The testimony, in my judgment, clears the steamer of any just imputation of gross negligence or intentional misconduct. Ang. Carr. §§ 10, 21, 22. I think, it establishes the want of due skill and ordinary prudence in conducting the scow round the Battery. In the case of Vanderslice v. The Superior [Case No. 16,843] (U. S. Dist. Ct. Pa.), the court was inclined to disregard the rule declared in New York (Alexander v. Greene, 3 Hill, 9), and not only to hold the steam-tug to be a common carrier in her employment in towing a canal boat, but that she could not by express limitation and agreement qualify the responsibility attached by law to her in that capacity.

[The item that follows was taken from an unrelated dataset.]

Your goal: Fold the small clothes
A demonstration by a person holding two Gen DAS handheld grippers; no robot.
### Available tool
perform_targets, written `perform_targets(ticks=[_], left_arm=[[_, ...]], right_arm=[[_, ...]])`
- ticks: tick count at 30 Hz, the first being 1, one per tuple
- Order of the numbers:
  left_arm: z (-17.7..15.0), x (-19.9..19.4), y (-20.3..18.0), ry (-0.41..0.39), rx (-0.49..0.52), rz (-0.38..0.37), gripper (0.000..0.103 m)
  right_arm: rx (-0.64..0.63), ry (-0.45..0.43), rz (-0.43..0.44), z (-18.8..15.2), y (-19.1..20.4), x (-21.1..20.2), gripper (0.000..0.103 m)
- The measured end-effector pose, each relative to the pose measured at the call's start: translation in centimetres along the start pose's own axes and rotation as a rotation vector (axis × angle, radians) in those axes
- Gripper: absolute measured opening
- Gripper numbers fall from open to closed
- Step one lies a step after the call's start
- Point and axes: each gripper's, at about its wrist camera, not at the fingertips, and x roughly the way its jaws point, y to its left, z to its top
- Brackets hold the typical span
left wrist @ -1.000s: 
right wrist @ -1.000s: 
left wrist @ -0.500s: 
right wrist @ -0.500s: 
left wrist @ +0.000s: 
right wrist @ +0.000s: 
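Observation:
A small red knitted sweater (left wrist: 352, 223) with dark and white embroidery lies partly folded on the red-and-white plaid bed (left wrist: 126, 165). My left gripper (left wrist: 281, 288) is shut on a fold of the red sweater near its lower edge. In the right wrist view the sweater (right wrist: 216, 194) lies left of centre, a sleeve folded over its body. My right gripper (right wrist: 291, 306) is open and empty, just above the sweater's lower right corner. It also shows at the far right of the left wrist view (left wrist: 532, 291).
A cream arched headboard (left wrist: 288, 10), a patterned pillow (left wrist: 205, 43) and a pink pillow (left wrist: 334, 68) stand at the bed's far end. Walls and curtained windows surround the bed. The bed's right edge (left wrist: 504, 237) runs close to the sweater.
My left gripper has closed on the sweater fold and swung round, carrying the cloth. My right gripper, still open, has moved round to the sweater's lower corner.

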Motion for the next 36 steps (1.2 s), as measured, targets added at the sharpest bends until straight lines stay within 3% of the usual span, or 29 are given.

In both those particulars it appears to me the decision is counteracted by the judgment of the circuit court for this circuit in the case of The Express [supra], and by the decision of the court of appeals (Wells v. Steam Nav. Co., 2 Comst [2 N. Y.] 204), as to the tug standing in the character and responsibility of a common carrier; and by that of the United States supreme court in the case of New Jersey Steam Nav. Co. v. Merchants’ Bank, 6 How. [47 U. S.] 344, as to-ller right to limit her liability by contract.

I shall accordingly hold that this action cannot be maintained, and that the libel be-dismissed, with costs.